__YOUR OBJECTIVE__: Produce a character-for-character copy of the data below.

········

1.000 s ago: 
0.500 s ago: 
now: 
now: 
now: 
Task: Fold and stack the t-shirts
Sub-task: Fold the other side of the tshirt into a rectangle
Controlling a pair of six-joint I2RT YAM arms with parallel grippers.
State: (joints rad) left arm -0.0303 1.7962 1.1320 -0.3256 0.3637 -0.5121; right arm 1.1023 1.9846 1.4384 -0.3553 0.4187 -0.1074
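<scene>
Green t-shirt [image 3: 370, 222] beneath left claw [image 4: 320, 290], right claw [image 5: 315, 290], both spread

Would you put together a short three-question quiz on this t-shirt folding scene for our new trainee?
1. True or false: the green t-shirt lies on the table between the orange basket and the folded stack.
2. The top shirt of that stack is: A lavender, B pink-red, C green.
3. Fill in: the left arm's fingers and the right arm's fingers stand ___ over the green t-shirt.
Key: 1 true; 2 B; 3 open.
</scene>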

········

__EXERCISE SOLUTION__:
1.000 s ago: 
0.500 s ago: 
now: 
now: 
now: 
Task: Fold and stack the t-shirts
Sub-task: Fold the other side of the tshirt into a rectangle
Controlling a pair of six-joint I2RT YAM arms with parallel grippers.
State: (joints rad) left arm -0.0303 1.7962 1.1320 -0.3256 0.3637 -0.5121; right arm 1.1023 1.9846 1.4384 -0.3553 0.4187 -0.1074
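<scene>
Green t-shirt [image 3: 370, 222] beneath left claw [image 4: 320, 290], right claw [image 5: 315, 290], both spread

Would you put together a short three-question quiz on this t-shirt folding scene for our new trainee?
1. True or false: the green t-shirt lies on the table between the orange basket and the folded stack.
2. The top shirt of that stack is: A lavender, B pink-red, C green.
3. Fill in: the left arm's fingers and the right arm's fingers stand ___ over the green t-shirt.
Key: 1 true; 2 B; 3 open.
</scene>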

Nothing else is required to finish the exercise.